Can former employees steal your data?
Short answer, yes. Longer answer, stealing sensitive company information is more prevalent than many are willing to admit.
According to a 2009 Ponemon Institute survey, 53 percent of employees who have recently left a company admitted to stealing data on their way out by downloading information onto a CD or DVD, 42 percent onto a USB drive, and 38 percent sent attachments to a personal email account. This can be an alarming statistic for any company, yet it is especially alarming for start-ups considering the amount of employee turnover that comes with starting a business.
In Larry Ponemon’s opinion, the Founder and Chairman of the Ponemon Institute, “The survey's findings should sound the alarm across all industries: your sensitive data is walking out the door with your employees. Even if layoffs are not imminent, companies need to be more aware of who has access to sensitive business information.”

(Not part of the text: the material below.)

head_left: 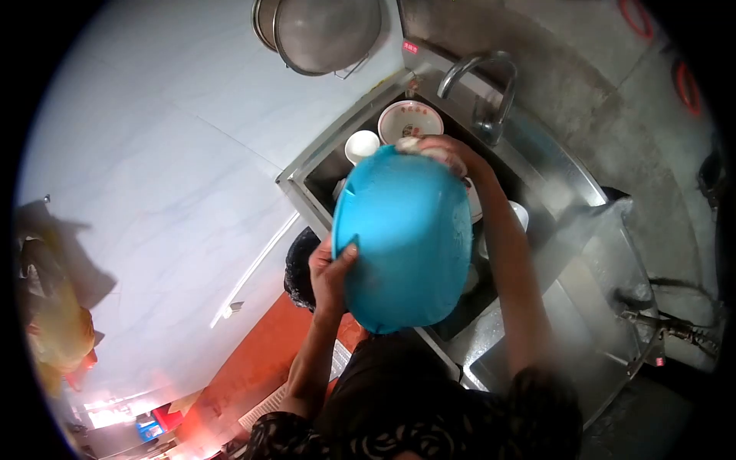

Let’s stop and take a second to digest what we just read. Consider if former employees had access to your intellectual property, financial projections, or active client lists? If the leaked info doesn’t directly jeopardize the company’s market share, the bad press and damage to the company’s image certainly will.
Yet what if you have never lost an employee, are you still at risk? Of course you are. Bill Brenner, senior editor for CSO Magazine and CSOonline.com, believes that “laid-off employees aren't as big a threat as those who remain on the inside with access to data they can sneak off to black marketers” Although it sounds like something out of a spy movie, the reality is that data theft and data leaks can cripple an entire company.
So how can you protect your company’s sensitive information?
1) Know who is accessing your data through an itemized audit log.
2) Control when and where they can access this info with user roles and customized permission levels.
3) Protect against malware and phishing attacks with two-factor authentication and secure login protocols.